Reconnaissance de l’État de Palestine : le petit pas tardif de la France face à l’ampleur du génocide à Gaza et de la colonisation en Cisjordanie
Par N.TPublié le
Sous la coprésidence de la France et de l'Arabie saoudite, une conférence internationale sur la reconnaissance de l'État palestinien s'est ouverte lundi 28 juillet au siège des Nations Unies. Objectif annoncé : « redonner du poids » à la solution à deux États, cette option historique jugée par Paris comme « la seule susceptible de garantir la paix ». Plus de 100 pays sont représentés pour ce premier acte d'un processus devant culminer en septembre par une annonce solennelle de la France. L’absence, sans surprise, d'Israël et des États-Unis, farouches opposants, ainsi que le contexte d'horreur à Gaza, jettent une ombre criante sur les ambitions affichées.
L'initiative française, symbolisée par l'annonce récente d'Emmanuel Macron sur une reconnaissance future, est certes à saluer. Elle rompt enfin avec des décennies de paralysie diplomatique et place la France, premier pays du G7 dans cette position, en pointe. « Cette conférence va acter quelque chose qui se fait déjà dans les coulisses, en espérant donner du poids diplomatique à une feuille de route portée par la France », explique Thomas Vescovi, chercheur sur les territoires palestiniens. L'idée d'un « mouvement de reconnaissance réciproque » et l'espoir de rallier de nouveaux pays, européens ou non-alignés comme l'Inde, sont sur la table. Jean-Noël Barrot, ministre français des Affaires étrangères, promet même des condamnations inédites du Hamas par les pays arabes.

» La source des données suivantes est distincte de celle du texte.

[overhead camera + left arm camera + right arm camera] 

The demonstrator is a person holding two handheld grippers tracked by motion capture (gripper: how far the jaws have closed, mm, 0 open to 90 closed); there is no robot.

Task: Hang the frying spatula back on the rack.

Une urgence humanitaire absolue
Mais comment ne pas souligner que ce sursaut intervient avec un retard accablant ? Il survient après des mois d'une offensive israélienne qualifiée par de nombreuses organisations et États de génocide, marquée par des dizaines de milliers de morts, une famine sciemment organisée à Gaza, et une accélération épouvantable de la colonisation en Cisjordanie occupée – où le Parlement israélien vient justement d'exhorter à l'annexion. « On voit cette annonce de la France comme si elle avait fait un cadeau aux Palestiniens, mais en réalité, elle effectue un rattrapage très tardif », tempère Thomas Vescovi. L'urgence humanitaire absolue et l'effondrement du droit international rendent ce « petit pas » diplomatique dérisoire face à l'ampleur de la catastrophe.
Le chemin vers une reconnaissance effective et significative demeure semé d'embûches colossales. La France se doit désormais d'accroître sa mobilisation diplomatique pour élargir le cercle des reconnaissances. La tâche est herculéenne. Elle implique de faire front à une double opposition : le gouvernement israélien, qui rejette catégoriquement toute perspective d'État palestinien et intensifie la colonisation, et son allié américain, qui a activement fait pression contre la conférence, la jugeant « contre-productive ». À l'intérieur même des frontières françaises, la droite et l'extrême droite constituent un autre front de résistance farouche à cette orientation.
Retrait de l’armée israéliennes, levée du blocus et sanctions
Surtout, cet objectif politique reste pure chimère sans un changement radical immédiat sur le terrain. Il ne peut être atteint sans un cessez-le-feu immédiat et total, sans la levée réelle et inconditionnelle du blocus humanitaire qui étouffe Gaza, et sans le retrait des forces israéliennes de l'enclave. Les récentes annonces israéliennes de trêves humanitaires ont été arrachées sous la pression croissante d'une opinion internationale horrifiée. Ces pauses minimales, résultat direct des images insoutenables diffusées dans le monde entier – files d'attente mortelles pour un sac de farine, enfants squelettiques, scènes de chaos quotidien –, ne suffisent pas. Elles soulignent au contraire l'impérieuse nécessité d'une cessation définitive des agressions meurtrières israéliennes comme préalable à toute reconstruction politique.
L'annonce française a redonné un semblant de consistance à un processus diplomatique moribond. Mais le véritable test ne sera pas le discours de septembre à l'Assemblée Générale. Il réside dans la capacité de la France et de ses partenaires à imposer, ici et maintenant, l'arrêt des massacres et l'accès massif à l'aide, préalables indispensables à toute discussion crédible sur un État palestinien viable, ainsi que des sanctions envers Netanyahou et sa clique de criminels de guerre.